Pour un HDD je reconduirais l'ensemble tel quel (à la taille près) mais pour un SSD ...

Je n'ai pas l'impression que reiserfs soit très adapté et il ne gère pas le trim.

XFS me parait toujours un candidat mais peut être pas l'idéal.

EXT4 est considéré comme le plus stable actuellement mais j'ai lu un certain nombre de problème de corruption.

BTRFS me semble être une usine à gaz dont je n'ai pas l'utilité et j'ai lu tout et son contraire sur sa stabilité ... donc je ne sais pas trop quoi en penser.

Donc à l'heure actuelle, je pense mettre du XFS partout sauf /boot toujours en ext2 et de profiter des 16Go de RAM pour utiliser des TMPFS selon les conseils du wiki.

Je réfléchis aussi à réutiliser un vieux HDD et utiliser le slot encore disponible pour l'utiliser comme disque pour le swap et alléger le SSD des écritures trop répétitives mais je ne suis pas convaincu que ça en vaille la peine non plus.

En clair j'ai besoin de conseil, je ne suis pas sur de ce vers quoi je me dirige et j'ai lu trop de chose qui partent dans tous les sens ...

Merci d'avance pour vos conseils.

Gaby

----------

## El_Goretto

Salut,

Pour la corruption ext4, cela ne touchait pas les gentoo-sources en stable avant les vacances (le bug est apparu "plus tard" en 4.19).

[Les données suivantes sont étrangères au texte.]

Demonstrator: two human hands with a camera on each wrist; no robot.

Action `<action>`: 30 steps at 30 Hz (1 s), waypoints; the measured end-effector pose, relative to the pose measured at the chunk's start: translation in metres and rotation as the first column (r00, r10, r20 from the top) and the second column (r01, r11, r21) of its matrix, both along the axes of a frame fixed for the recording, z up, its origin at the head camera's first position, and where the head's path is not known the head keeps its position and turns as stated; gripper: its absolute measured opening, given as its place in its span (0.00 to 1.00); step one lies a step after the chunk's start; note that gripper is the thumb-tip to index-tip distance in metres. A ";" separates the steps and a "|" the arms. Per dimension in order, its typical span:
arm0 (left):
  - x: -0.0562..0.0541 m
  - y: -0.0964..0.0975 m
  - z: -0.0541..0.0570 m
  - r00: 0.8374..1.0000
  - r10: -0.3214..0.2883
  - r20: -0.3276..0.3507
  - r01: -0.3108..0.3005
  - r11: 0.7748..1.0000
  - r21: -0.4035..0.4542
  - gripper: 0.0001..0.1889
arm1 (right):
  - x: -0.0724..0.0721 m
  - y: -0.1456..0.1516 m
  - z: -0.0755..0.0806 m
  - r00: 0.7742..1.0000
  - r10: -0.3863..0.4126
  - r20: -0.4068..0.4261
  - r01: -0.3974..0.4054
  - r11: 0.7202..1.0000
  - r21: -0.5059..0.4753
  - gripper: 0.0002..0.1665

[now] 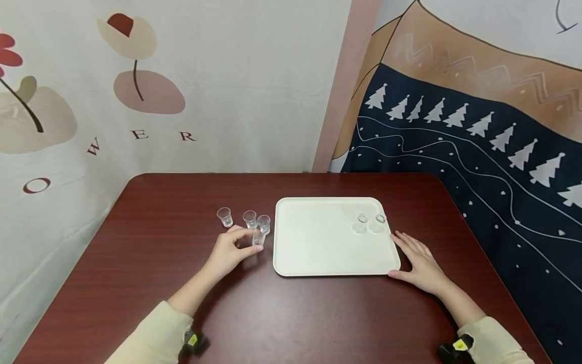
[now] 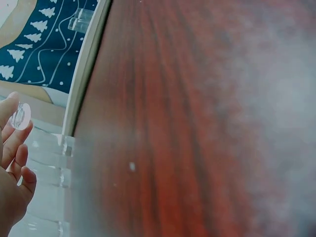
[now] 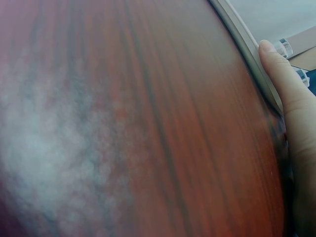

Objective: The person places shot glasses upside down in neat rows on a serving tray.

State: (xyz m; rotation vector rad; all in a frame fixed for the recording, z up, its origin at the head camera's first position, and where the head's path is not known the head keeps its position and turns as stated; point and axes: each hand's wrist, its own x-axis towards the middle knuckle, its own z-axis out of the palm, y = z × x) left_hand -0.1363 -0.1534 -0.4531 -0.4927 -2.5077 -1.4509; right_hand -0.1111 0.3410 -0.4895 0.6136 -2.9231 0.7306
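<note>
Head view. The left hand (image 1: 234, 245) pinches a small clear cup (image 1: 258, 238) between thumb and fingers, just beyond the left edge of the white tray (image 1: 318, 247); the grip on its side wall presumably suits so small a vessel. Whether its base touches the surface (image 1: 291, 323) cannot be told. Behind it stand a nearest companion cup (image 1: 263, 224), a middle cup (image 1: 249, 219) and, farther toward the left edge of the surface, an outlying cup (image 1: 225, 217), all mouth up and apparently grouped within easy reach of that hand. On the tray, near its far right corner, a left-hand tray cup (image 1: 359, 226) and a right-hand tray cup (image 1: 378, 225) sit side by side, seemingly mouth down. The right hand (image 1: 420, 265), fingers extended and gripping nothing, rests at the tray's right edge by the near right corner, probably to steady it. Red letters (image 1: 139, 134) on the pale wall cloth (image 1: 254, 76) read O, W, E, R; the yellow labels (image 1: 460, 345) on the wrist devices (image 1: 450, 352) are too small to read.

Left wrist view. The held cup shows its round end at the fingertips, beside the tray's edge.

Right wrist view. The thumb lies extended along the tray's rim, the tray cups beyond. No brand is legible.
</note>
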 end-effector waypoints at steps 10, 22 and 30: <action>-0.004 0.012 0.012 0.991 -0.044 -0.123 0.045 0.999 0.002 0.17 | 0.001 0.000 0.000 1.000 -0.001 0.001 0.001 1.000 -0.004 0.56; -0.019 0.038 0.029 0.970 -0.131 -0.203 0.134 0.991 -0.001 0.18 | 0.002 0.000 -0.001 1.000 0.001 -0.003 -0.001 1.000 0.002 0.56; -0.030 0.060 0.037 0.963 -0.123 -0.238 0.125 0.992 -0.008 0.15 | 0.000 0.000 -0.001 1.000 0.004 -0.011 -0.004 1.000 0.004 0.56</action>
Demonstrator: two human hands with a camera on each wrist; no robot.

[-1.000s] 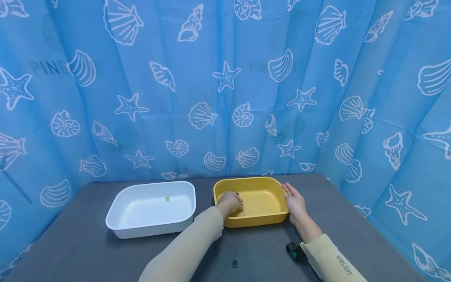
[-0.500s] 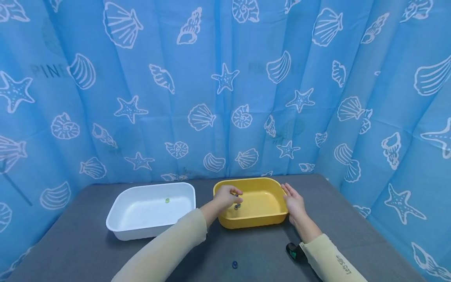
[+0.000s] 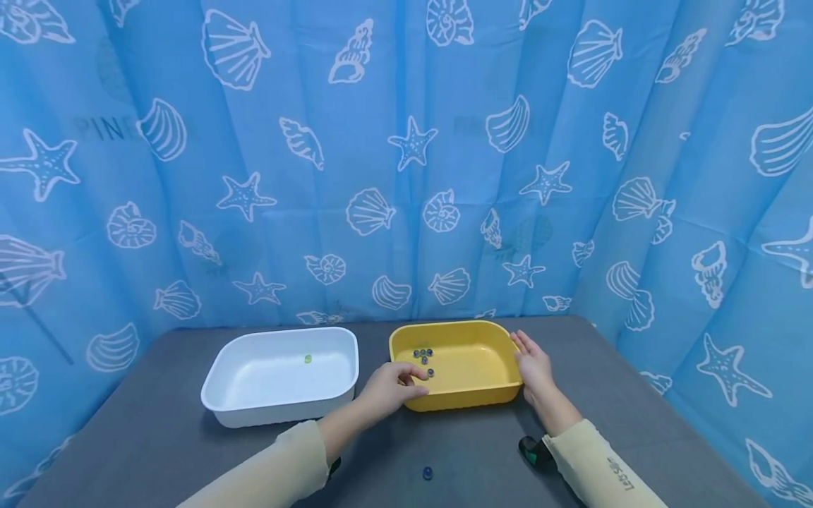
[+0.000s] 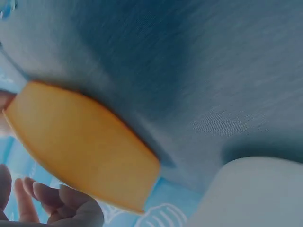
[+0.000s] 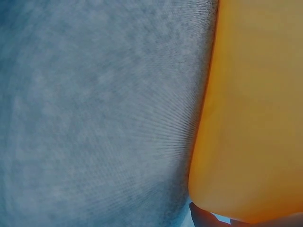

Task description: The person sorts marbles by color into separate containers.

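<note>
A yellow tub (image 3: pixel 470 398) stands on the grey table, with several small blue marbles (image 3: pixel 430 372) at the left of its floor. My left hand (image 3: pixel 390 388) is over the tub's front left corner, fingers loosely bent, and nothing shows between them. In the left wrist view, that hand's fingers (image 4: pixel 71 203) hang apart from the tub's wall. My right hand (image 3: pixel 535 363) rests against the tub's right side with its fingers fairly straight. Another blue marble (image 3: pixel 428 473) lies on the table in front of the tub.
To the left is a white tub (image 3: pixel 279 411) holding one yellow-green marble (image 3: pixel 308 358). A black item with a green patch (image 3: pixel 530 451) is beside the right sleeve. Behind the table hangs a blue curtain (image 3: pixel 406 176) with white shells.
My left hand has come up from the tub's floor and drawn back toward its front left corner, uncovering the blue marbles. The right hand has kept its place on the tub's side.
</note>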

Et j'en étais resté à "on a trouvé d'où ça vient, c'est finalement pas la faute à ext4" (source)

XFS est en effet le deuxième qui me vient à l'esprit quand on parle de FS "sans soucis" (RedHat l'utilisait par défaut à une époque, il me semble), mais je n'ai jamais eu de bécane avec (je l'utilisais avant ext4 pour stocker des données volumineuses, backups & co).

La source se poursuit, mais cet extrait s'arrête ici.